→ **Collection entries**
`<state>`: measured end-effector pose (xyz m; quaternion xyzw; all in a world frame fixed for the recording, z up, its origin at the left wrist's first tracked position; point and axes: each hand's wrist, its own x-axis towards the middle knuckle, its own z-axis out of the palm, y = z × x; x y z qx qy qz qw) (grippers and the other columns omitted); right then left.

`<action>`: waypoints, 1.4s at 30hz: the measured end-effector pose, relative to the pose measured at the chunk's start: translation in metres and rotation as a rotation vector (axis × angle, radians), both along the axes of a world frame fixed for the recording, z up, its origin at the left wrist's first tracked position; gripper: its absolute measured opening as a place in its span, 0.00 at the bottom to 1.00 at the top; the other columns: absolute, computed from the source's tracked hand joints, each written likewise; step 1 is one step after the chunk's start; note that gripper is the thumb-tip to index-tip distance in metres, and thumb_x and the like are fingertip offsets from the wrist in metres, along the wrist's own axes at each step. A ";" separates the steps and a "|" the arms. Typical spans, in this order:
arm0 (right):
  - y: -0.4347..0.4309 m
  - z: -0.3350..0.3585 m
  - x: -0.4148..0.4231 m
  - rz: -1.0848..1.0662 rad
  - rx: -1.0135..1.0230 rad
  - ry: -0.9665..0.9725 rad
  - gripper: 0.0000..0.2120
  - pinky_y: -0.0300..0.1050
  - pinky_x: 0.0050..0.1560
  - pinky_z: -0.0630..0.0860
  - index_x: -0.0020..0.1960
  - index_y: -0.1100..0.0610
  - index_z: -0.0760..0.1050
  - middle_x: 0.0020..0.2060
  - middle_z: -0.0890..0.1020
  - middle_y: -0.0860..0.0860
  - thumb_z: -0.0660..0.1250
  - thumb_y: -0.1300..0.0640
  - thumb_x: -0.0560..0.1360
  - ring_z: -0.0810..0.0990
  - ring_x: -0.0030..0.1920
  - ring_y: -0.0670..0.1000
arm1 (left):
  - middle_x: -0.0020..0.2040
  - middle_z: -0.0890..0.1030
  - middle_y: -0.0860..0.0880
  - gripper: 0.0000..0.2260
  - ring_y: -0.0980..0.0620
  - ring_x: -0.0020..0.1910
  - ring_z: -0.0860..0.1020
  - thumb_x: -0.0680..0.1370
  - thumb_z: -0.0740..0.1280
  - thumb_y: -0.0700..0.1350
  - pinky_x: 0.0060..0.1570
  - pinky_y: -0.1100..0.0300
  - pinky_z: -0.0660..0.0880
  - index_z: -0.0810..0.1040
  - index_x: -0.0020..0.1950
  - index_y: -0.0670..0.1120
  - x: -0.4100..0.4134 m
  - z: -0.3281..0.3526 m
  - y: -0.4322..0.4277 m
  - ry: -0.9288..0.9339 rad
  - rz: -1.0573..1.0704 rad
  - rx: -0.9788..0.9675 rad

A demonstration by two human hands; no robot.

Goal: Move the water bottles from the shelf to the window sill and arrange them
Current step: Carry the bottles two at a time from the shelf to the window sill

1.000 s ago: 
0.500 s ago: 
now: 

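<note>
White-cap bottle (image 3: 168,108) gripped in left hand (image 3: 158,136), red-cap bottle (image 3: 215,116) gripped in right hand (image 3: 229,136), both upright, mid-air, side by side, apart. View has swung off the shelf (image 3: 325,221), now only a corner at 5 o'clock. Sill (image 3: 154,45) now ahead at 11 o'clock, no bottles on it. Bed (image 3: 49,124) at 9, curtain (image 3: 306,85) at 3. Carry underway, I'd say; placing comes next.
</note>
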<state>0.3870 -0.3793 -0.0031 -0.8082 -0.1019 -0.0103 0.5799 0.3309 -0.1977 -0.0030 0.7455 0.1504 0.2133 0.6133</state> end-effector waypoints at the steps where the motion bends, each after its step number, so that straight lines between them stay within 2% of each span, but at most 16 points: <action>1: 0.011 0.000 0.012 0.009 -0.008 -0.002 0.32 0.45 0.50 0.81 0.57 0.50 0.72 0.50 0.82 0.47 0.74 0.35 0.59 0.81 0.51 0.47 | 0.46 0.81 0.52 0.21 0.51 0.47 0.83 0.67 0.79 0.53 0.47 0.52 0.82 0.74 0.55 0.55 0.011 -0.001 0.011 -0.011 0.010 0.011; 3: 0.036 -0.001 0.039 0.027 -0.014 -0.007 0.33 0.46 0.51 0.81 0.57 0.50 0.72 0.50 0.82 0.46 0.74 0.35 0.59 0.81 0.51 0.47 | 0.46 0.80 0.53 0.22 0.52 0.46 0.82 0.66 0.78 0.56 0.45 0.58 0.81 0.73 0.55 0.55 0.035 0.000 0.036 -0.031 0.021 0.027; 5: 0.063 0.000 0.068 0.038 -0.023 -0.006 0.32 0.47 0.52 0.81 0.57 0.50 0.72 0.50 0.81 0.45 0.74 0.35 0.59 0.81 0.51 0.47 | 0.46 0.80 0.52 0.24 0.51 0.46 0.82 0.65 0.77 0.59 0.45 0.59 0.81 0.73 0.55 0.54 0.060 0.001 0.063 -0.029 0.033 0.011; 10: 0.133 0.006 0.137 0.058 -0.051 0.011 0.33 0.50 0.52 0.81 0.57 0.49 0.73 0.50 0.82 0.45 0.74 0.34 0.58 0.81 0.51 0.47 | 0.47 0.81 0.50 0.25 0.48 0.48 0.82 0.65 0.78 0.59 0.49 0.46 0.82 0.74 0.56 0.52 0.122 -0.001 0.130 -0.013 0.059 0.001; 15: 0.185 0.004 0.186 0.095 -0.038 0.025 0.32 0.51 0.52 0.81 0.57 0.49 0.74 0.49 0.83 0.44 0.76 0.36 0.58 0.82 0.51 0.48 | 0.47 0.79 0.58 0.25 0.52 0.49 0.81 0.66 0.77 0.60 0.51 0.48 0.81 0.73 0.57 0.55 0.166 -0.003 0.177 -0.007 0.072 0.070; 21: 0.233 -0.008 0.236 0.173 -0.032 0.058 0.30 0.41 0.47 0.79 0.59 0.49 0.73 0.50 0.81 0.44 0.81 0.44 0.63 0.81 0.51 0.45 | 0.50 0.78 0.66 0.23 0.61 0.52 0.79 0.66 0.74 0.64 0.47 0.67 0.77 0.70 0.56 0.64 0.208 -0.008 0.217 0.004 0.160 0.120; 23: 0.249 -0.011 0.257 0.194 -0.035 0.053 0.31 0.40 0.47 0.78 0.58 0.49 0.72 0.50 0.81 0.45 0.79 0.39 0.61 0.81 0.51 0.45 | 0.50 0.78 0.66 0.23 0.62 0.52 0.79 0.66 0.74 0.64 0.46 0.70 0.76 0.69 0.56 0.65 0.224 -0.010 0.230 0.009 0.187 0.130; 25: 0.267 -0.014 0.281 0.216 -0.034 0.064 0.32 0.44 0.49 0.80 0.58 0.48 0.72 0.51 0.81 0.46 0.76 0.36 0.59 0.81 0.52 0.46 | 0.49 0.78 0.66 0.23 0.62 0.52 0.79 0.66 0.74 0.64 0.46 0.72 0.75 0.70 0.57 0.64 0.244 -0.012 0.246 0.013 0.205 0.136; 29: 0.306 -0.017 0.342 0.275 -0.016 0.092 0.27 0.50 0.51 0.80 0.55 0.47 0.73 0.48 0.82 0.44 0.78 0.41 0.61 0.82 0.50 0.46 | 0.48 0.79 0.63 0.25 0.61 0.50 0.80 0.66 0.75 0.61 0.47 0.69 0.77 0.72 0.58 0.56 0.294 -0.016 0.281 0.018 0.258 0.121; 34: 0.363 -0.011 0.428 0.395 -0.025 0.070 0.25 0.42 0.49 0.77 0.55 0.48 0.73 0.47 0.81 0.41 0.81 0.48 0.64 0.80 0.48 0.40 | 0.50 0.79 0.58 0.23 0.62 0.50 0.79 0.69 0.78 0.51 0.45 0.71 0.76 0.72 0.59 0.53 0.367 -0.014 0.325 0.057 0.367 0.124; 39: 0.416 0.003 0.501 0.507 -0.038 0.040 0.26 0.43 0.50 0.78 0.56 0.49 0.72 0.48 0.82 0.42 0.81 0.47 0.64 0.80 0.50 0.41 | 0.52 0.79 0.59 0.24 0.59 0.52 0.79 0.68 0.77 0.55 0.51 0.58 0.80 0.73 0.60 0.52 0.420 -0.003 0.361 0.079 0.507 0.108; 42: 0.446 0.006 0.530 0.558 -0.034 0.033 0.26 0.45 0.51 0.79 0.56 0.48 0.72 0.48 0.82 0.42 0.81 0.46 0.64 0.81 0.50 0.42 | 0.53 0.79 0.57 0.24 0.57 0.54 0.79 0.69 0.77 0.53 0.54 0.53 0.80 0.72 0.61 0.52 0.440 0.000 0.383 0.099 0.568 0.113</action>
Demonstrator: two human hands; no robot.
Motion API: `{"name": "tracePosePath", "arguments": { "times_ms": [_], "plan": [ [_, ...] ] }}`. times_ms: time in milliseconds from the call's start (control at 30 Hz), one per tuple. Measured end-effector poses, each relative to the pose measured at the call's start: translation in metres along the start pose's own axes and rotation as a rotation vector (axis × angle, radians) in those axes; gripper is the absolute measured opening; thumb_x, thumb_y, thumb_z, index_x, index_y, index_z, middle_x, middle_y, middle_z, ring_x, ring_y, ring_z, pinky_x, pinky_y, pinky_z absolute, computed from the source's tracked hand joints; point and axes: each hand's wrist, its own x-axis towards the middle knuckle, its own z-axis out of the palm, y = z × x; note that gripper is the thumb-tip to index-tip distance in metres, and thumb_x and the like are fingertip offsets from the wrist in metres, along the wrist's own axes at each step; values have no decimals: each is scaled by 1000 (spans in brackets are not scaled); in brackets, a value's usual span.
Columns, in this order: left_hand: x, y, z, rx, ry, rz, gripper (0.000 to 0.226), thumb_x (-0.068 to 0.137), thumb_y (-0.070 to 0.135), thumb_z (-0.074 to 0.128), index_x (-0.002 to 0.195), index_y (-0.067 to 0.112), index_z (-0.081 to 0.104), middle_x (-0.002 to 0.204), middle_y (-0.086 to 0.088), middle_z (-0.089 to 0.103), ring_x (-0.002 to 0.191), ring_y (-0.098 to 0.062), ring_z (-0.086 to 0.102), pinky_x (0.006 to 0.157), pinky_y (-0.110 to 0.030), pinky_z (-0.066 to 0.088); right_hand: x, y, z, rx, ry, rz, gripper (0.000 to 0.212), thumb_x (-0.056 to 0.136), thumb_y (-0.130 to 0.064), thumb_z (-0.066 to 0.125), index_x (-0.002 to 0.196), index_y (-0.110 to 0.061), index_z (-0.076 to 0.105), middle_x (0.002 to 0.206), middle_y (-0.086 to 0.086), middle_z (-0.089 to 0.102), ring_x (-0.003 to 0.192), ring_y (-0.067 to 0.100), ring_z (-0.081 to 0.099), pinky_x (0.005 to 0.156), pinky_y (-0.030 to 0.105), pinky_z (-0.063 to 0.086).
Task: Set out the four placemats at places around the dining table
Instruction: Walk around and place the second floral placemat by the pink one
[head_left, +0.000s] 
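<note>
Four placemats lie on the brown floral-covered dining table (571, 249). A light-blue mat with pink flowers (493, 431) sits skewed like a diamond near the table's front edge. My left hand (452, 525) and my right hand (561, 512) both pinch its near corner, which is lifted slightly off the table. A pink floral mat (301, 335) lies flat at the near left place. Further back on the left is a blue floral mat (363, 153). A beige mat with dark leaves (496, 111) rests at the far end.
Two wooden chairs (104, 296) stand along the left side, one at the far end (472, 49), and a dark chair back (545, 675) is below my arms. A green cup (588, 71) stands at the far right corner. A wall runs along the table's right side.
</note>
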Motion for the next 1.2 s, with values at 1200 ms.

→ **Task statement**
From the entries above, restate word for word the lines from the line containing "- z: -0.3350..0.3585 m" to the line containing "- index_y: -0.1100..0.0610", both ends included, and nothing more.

→ **Worked solution**
  - z: -0.3350..0.3585 m
  - x: -0.4148..0.4231 m
  - rz: -1.0848..1.0662 rad
  - rx: -1.0135..1.0230 rad
  - ry: -0.9665..0.9725 rad
  - gripper: 0.0000..0.2120
  - pinky_y: -0.0300..0.1050
  - pinky_x: 0.0050..0.1560
  - pinky_z: -0.0630..0.0860
  - index_x: -0.0020..0.1960
  - index_y: -0.1100..0.0610

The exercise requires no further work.